#### [What to work on]
Below is a listing. Set down exactly the lines from the one containing "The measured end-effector" through the one containing "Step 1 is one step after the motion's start", both ends included, and leave out the rest.

★ ★ ★

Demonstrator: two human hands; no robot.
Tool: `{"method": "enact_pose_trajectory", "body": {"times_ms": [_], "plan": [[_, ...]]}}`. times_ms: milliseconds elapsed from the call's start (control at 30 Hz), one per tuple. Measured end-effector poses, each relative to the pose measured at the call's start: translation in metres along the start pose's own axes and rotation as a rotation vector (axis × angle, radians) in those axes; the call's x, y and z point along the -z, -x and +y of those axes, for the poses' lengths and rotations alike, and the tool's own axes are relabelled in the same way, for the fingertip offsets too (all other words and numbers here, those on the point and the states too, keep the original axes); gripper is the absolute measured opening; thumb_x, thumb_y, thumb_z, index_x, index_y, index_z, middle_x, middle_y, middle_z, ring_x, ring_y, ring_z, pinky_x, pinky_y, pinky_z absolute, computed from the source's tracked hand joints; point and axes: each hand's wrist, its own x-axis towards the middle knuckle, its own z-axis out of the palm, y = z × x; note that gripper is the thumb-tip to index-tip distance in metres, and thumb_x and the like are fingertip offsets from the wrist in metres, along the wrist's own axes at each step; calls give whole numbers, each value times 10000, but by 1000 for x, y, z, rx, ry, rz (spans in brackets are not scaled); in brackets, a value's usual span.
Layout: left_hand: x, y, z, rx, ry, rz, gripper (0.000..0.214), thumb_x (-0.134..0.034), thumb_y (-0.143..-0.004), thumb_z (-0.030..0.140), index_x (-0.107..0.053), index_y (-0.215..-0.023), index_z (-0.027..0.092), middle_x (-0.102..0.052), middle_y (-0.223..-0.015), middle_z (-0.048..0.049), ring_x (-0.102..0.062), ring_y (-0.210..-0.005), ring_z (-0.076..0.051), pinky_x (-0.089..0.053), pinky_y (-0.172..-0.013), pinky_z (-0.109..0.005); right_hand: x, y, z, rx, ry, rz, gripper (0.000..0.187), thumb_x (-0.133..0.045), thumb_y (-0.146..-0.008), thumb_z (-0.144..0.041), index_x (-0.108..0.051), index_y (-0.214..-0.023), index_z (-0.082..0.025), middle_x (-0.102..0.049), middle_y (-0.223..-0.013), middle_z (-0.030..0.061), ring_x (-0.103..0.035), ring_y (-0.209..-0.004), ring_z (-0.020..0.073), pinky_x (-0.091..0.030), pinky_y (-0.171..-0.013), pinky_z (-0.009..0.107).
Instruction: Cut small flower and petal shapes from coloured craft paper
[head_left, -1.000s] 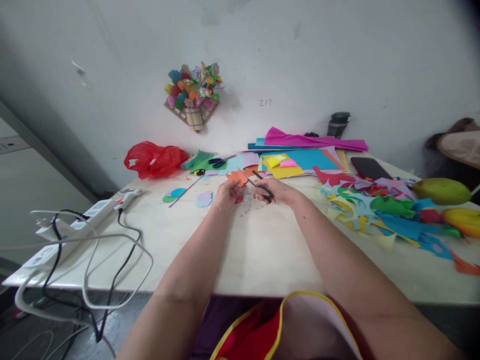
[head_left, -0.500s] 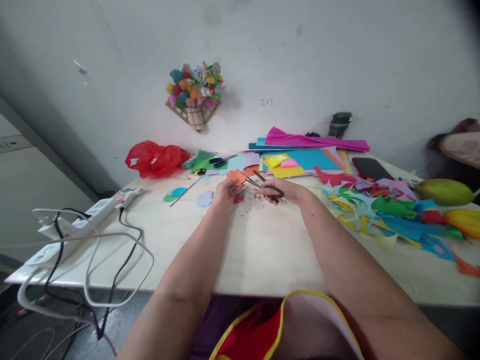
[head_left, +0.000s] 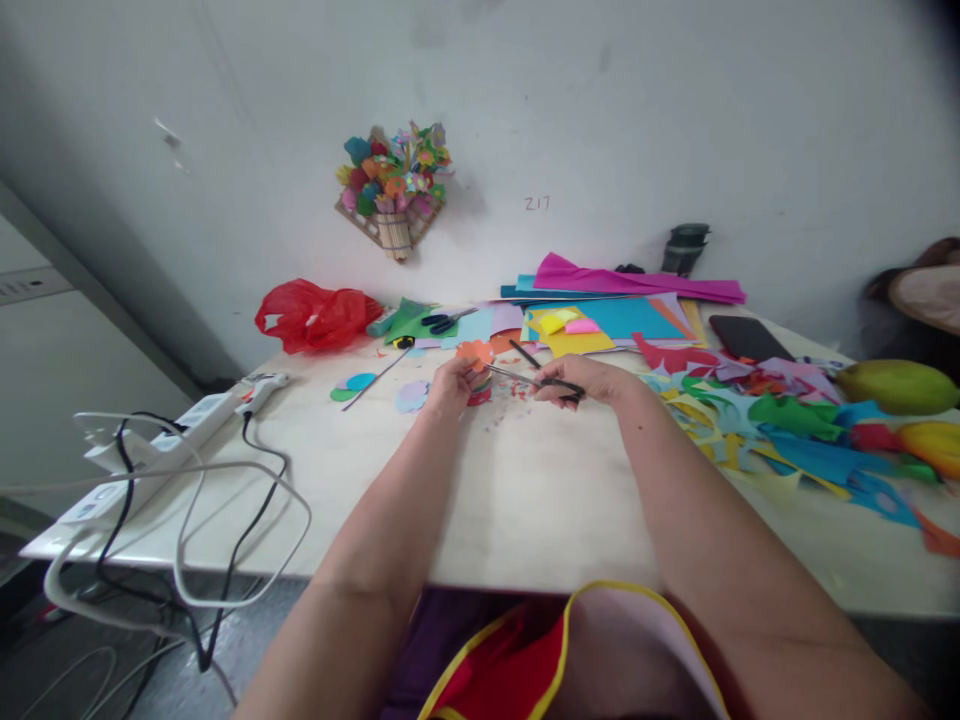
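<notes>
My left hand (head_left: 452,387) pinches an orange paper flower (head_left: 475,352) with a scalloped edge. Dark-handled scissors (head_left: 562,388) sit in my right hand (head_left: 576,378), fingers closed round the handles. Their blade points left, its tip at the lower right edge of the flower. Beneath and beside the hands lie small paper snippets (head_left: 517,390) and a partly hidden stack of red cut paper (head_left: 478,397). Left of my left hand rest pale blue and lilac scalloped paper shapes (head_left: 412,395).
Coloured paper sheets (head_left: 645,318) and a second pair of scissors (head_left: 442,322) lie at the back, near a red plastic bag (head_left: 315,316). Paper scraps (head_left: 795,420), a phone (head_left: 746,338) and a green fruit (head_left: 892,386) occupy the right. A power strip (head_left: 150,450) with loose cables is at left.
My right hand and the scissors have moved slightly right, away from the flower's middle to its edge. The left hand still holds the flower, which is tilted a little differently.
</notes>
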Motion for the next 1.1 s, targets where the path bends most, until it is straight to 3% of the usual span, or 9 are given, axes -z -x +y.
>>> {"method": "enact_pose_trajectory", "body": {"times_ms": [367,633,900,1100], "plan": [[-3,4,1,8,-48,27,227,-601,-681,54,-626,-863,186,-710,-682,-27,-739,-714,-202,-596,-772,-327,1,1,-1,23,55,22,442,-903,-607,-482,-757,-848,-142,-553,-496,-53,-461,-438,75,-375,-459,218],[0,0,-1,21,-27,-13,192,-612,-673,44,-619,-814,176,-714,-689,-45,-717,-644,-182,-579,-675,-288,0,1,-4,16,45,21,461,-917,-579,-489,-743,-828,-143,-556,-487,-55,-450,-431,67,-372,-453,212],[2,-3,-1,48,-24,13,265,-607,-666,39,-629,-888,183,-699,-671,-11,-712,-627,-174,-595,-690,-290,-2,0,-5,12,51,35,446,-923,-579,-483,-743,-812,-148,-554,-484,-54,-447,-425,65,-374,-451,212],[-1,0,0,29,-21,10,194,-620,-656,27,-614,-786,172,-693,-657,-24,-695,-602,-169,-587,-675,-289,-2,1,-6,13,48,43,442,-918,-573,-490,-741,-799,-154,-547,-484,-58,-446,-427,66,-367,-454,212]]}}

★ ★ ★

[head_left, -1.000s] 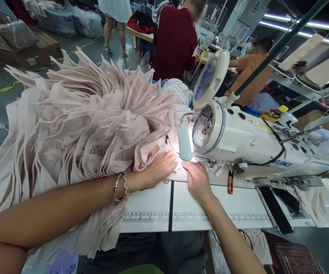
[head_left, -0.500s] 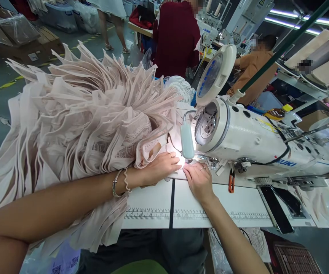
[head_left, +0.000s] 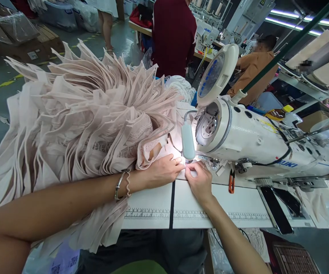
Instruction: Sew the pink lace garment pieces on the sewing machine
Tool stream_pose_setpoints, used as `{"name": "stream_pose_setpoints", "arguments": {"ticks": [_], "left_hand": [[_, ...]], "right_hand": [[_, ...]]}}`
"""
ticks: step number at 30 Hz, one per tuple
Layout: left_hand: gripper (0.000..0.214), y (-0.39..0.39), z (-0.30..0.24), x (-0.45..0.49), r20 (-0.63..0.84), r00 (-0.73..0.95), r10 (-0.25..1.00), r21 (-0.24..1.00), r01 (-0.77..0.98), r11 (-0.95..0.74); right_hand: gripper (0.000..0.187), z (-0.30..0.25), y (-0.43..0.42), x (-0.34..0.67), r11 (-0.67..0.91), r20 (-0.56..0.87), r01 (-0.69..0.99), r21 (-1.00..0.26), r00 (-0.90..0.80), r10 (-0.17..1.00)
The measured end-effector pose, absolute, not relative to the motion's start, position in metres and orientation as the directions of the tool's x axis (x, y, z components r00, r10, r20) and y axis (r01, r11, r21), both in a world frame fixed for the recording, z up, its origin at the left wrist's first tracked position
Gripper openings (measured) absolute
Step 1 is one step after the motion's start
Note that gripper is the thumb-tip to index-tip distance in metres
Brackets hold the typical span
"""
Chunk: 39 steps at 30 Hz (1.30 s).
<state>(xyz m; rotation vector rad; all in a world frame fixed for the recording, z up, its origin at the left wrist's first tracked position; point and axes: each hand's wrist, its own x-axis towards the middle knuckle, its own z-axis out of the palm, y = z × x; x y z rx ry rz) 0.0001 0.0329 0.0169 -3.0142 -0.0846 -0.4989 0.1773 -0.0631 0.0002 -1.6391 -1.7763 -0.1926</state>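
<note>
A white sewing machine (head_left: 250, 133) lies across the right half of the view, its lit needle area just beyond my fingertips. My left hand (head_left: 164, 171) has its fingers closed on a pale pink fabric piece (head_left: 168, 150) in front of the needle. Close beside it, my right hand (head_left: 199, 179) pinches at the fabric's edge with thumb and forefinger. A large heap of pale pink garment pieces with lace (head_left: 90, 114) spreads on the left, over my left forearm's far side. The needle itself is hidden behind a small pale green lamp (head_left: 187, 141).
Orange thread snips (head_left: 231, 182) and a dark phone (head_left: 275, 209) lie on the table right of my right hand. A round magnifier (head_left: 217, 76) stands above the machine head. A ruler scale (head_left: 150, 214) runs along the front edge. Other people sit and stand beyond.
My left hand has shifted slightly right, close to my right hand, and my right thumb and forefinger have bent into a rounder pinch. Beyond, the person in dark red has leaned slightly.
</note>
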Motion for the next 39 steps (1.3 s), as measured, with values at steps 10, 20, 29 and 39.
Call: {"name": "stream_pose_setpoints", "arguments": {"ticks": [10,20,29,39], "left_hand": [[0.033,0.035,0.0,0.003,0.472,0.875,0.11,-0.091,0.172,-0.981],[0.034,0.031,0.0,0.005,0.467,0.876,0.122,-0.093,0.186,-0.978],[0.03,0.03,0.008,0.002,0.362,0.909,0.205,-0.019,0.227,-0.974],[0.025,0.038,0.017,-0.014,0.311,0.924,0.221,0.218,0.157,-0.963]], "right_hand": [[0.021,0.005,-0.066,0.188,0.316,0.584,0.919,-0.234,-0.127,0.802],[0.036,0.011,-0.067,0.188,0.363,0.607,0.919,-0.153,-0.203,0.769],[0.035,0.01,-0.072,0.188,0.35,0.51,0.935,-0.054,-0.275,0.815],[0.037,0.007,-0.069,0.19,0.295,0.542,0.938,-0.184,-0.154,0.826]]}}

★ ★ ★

#### [Solution to the exercise]
The measured end-effector pose, absolute, not relative to the motion's start, position in metres and orientation as the directions of the tool's x axis (x, y, z components r00, r10, r20) and y axis (r01, r11, r21), both in a world frame fixed for the recording, z up, its origin at the left wrist's first tracked position
Gripper openings (measured) absolute
Step 1 is one step after the motion's start

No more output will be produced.